Thursday, July 26, 2007

The Sounds of Science




Sometimes a (rather lengthy) trip down memory lane is tied to music. Other times it is inextricably knotted up with it. No one hates untying knots more than I do, so I'll just let the experts handle it...

Love songs, hate songs, blues. It's all about those big experiences in life. When words matter it's because the listener can relate to either the pain or the joy with the singer. So I think that's true. A lot of what inspires music is emotion and your memory of those emotions and your anticipation about future emotions… I think it's more than repetition. I can imagine at a concert where you've got the musician up onstage, and there's a lot of intensity and the music is loud and driving and the crowd is swaying and the guy is dancing around onstage. There's a lot of stuff going on. Emotional upheaval like that is very good at storing memories. There's a very famous study from Columbia in the '60s, where they took people and gave them a shot of adrenaline, which revved them up, and then put them into a room of sad people, happy people or neutral people. If you had the injection you came out feeling the mood of the room you were in. Revving you up like that and putting you into a particular context creates emotions that are appropriate to that context. Your memories will automatically be stored more strongly because of the emotional arousal.
--Joseph LeDoux, Professor of Science at NYU's Center for Neural Science

Check out the full interview here.

Sounds about right so far. And what say you, Daniel Levitin?

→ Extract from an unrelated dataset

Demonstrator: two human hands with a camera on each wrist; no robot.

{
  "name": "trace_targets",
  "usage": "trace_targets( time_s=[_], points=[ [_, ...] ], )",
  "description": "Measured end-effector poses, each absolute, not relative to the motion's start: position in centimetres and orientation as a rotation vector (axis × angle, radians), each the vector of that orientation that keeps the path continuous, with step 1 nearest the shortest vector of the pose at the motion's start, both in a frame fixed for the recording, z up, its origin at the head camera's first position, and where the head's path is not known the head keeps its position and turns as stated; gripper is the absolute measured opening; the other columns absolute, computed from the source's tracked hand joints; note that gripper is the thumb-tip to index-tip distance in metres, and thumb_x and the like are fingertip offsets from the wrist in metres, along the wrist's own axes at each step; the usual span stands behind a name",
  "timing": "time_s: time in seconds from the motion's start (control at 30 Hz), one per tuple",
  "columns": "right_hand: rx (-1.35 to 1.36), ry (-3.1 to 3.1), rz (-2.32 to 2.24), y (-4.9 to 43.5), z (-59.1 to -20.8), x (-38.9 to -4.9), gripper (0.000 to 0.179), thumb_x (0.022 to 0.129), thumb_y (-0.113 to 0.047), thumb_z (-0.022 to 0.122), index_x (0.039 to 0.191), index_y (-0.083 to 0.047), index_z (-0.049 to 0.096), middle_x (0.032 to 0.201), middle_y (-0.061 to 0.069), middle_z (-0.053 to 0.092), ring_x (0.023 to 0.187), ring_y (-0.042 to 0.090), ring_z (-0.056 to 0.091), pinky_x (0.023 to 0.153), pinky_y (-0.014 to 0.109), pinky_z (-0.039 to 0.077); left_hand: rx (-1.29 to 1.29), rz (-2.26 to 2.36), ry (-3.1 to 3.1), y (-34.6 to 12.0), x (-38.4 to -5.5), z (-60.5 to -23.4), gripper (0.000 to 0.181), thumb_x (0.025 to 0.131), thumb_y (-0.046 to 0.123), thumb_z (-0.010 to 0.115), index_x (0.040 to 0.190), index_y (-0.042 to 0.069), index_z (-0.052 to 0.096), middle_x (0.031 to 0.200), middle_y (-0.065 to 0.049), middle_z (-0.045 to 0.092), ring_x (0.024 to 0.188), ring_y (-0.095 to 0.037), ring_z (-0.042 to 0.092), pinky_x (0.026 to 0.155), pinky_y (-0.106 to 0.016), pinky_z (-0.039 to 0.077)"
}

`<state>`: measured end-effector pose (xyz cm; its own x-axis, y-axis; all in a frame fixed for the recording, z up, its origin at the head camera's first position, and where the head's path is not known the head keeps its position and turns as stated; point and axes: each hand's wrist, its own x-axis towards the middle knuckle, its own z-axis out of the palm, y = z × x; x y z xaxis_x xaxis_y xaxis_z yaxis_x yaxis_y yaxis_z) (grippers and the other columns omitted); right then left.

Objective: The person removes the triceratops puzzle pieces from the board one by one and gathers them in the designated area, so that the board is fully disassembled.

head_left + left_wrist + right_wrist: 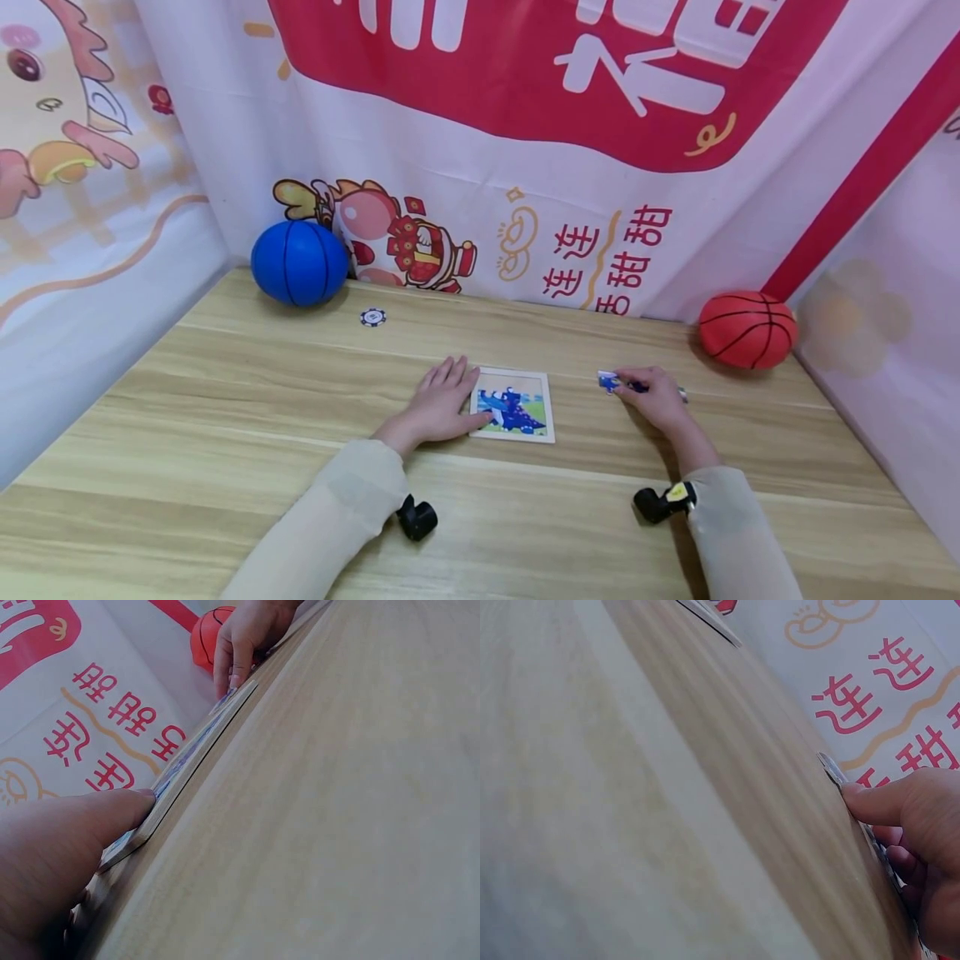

...when we're imagining music, it uses the same neurons and circuits as when we're actually hearing it. They're almost indistinguishable. So when you're imagining or remembering something, it could be music or a painting or a kiss, disparate neurons from different parts of your brain get together in the same configuration they were in when you experienced it the first time. They're members of a unique set of neurons that experienced that first kiss or that first bungee jump or whatever it is that you're recalling.

Actually, it's in the word "remember"—you're re-membering them. You're making them members of this original set again. I think that's what memory is.

More of these thoughts (and sounds) on the brain and music continue in this video. And, yes, from here on out we can just assume that David Byrne is an expert on anything he damn well pleases to speak about. (For proof of this, a transcript of the fuller, hour-long conversation between Byrne and McGill University Psychology Professor Daniel Levitin can be found here.)

And finally, a short article exploring the relationship between thinking machines, encrypted pianos, and Renaissance medicine--such is the loopy genius of Bay area electro-whizzes Matmos.

Downloads--

David Byrne: The Other Side Of This Life (Luaka Bop, 2004)

Matmos: Steam And Sequins For Larry Levan (Matador, 2006)

Screw that! Analysis is a buzzkill, man--

Los Campesinos!: Don't Tell Me To Do The Maths (Arts & Crafts, 2007)


QUESTION: What memories of yours are music-related? What songs trigger nostalgia for you? Science: fascinating or buzzkill?

3 comments:

Unknown said...

Interesting thoughts by these scienticians...

Anonymous said...

When I listen to an album for the first time, and it's one I know I'll want to love forever, I always wait until everything around me seems right. Because it never fails to take me back to that first place.

The Mom said...

This is related in some ways to your previous entry, but instead of equating stages in your life with band names, using songs and albums to define all those years survived. Wilco=Freshman year college; Ben Folds Five=17 years old, driving in my car; Neko Case=the long trek from San Jose to work; and now R. Kelly, ignition=karaoke in my living room...you know you love it.